JEAN CUKIER, M.D., PETITIONER-APPELLEE,
v.
THE AMERICAN MEDICAL ASSOCIATION, THE JOURNAL OF THE AMERICAN MEDICAL ASSOCIATION, AND CHARLES B. CLAYMAN, M.D., RESPONDENTS-APPELLANTS.



APPEAL FROM THE CIRCUIT COURT OF COOK COUNTY. HONORABLE JOSEPH N. CASCIATO, JUDGE PRESIDING.

Released for Publication April 19, 1994. Petition for Leave to Appeal Denied June 2, 1994.

Murray, Gordon, Cousins, Jr.

The opinion of the court was delivered by: Murray

PRESIDING JUSTICE MURRAY delivered the opinion of the court:

Pursuant to Supreme Court Rule 224, the petitioner, Jean Cukier, M.D. (Cukier), filed a petition for discovery before suit (see 134 Ill. 2d R. 224), seeking to identify those persons or entities who were responsible for alleged defamatory statements made to the respondents claiming that petitioner had a financial interest in the publication of an article he submitted to the Journal of the American Medical Association (JAMA). *fn1

The relevant facts are as follows. Cukier and his co-authors submitted a proposed scientific journal manuscript to JAMA in February 1991 for possible publication. Simultaneously, Cukier submitted a statement that he had no financial interest in the publication of the manuscript.

In September 1991 Cukier received a letter from Charles B. Clayman (Clayman), contributing editor of the JAMA, indicating that it had come to their attention that Cukier might have "if not a direct, at least an indirect financial interest in the publication of [the] paper." The letter further stated that JAMA would require a statement of full disclosure of any and all financial interests relating to the publication. Claymen also sent to David A. Trentham, M.D., one of Cukier's co-authors, a letter indicating that allegations had been made concerning possible financial interests in the publication of the paper by Dr. Cukier.

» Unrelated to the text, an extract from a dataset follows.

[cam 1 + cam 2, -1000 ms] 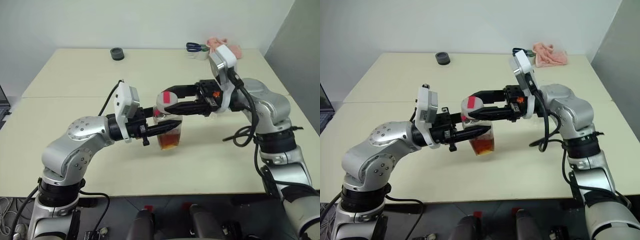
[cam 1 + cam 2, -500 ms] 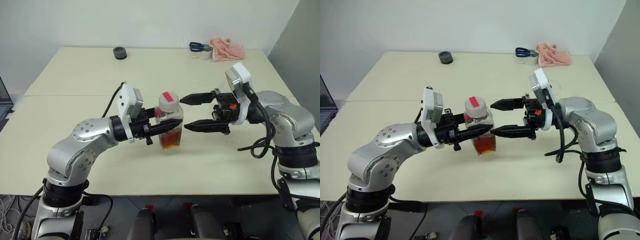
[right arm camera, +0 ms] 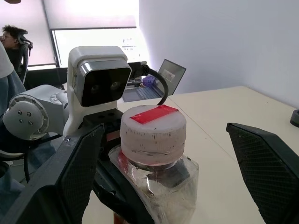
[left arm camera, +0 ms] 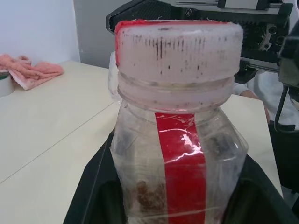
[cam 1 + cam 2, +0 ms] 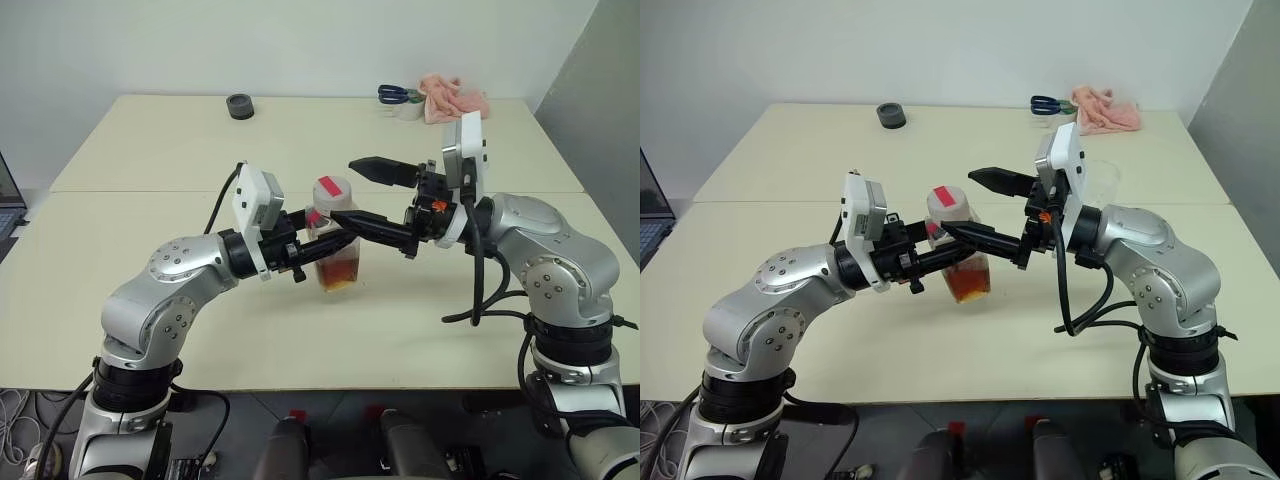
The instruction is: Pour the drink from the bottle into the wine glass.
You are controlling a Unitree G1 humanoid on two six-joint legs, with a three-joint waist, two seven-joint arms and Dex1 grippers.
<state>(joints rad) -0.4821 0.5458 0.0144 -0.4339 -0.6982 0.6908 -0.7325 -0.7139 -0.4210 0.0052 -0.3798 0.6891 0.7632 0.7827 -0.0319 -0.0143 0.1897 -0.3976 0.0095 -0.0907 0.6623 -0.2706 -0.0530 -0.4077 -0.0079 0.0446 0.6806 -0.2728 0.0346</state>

In October 1991 petitioner again advised respondents that he had no financial interest in the publication of the submitted paper. In November 1991 petitioner was notified by JAMA that the submitted paper was declined for publication.

On September 29, 1992, Cukier filed his petition for pre-suit discovery in an attempt to ascertain what person, persons or entity made statements which called into question his professional honesty and integrity by alleging that he had a financial interest in the paper. Cukier named as respondents the American Medical Association (AMA), its publication, JAMA; and one of JAMA's contributing editors, Charles Clayman, M.D. *fn2

On November 5, 1992, respondents filed a memorandum in opposition to the petition for discovery before suit, claiming: (1) the information sought was privileged under the Illinois Reporter's Privilege Act (735 ILCS 5/8--901 et seq. (West 1992)); (2) the petition violated the free press guarantees of the Illinois Constitution and the First Amendment to the United States Constitution; and (3) the information sought was privileged under the Medical Studies Act. 735 ILCS 5/8--2101 et seq. (West 1992).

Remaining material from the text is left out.